=== Section Start ===

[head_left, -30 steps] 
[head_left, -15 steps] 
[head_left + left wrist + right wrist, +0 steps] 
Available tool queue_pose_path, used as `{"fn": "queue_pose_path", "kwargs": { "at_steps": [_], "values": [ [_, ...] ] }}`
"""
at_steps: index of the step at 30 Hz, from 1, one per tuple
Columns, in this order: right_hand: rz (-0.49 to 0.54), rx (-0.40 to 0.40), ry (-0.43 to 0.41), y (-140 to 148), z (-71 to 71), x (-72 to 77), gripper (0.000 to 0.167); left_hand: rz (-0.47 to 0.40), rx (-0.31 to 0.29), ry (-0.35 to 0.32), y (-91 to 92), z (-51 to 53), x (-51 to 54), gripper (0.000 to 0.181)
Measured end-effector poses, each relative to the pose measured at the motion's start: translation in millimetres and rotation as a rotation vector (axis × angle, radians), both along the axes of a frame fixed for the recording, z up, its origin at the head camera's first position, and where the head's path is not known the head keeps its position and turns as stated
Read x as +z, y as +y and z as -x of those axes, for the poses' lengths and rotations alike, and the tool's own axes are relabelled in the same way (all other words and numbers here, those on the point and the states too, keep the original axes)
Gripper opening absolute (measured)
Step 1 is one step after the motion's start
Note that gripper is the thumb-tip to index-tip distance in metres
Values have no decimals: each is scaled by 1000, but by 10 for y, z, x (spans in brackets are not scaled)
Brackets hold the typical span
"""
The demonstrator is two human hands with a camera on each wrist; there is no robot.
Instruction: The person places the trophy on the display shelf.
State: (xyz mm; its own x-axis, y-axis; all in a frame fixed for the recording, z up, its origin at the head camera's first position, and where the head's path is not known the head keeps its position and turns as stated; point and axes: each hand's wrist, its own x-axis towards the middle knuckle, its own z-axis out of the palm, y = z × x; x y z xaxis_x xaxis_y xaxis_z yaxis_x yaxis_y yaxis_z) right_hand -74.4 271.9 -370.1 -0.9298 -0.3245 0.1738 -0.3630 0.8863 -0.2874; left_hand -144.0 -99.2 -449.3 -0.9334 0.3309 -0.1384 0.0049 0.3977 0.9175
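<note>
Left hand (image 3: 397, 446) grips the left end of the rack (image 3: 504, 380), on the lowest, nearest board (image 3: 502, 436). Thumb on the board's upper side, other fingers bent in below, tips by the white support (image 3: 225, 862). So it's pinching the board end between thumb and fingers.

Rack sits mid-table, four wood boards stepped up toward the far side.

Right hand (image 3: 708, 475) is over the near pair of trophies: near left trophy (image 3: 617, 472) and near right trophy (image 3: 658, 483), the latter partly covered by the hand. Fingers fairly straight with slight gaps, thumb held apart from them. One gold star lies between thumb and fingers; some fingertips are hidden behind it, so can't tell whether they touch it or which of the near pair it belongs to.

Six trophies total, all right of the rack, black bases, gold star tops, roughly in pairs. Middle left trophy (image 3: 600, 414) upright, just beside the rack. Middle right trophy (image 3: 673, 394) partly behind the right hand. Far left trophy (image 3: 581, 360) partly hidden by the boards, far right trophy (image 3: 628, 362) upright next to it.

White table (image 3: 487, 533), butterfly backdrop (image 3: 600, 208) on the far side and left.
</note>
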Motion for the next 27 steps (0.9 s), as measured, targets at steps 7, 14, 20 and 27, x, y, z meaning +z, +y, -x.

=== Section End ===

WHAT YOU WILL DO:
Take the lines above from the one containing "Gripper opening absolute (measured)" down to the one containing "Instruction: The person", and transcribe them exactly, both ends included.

ANSWER BELOW:
Gripper opening absolute (measured)
Step 1 is one step after the motion's start
Note that gripper is the thumb-tip to index-tip distance in metres
Values have no decimals: each is scaled by 1000, but by 10 for y, z, x (spans in brackets are not scaled)
Brackets hold the typical span
"""
The demonstrator is two human hands with a camera on each wrist; there is no robot.
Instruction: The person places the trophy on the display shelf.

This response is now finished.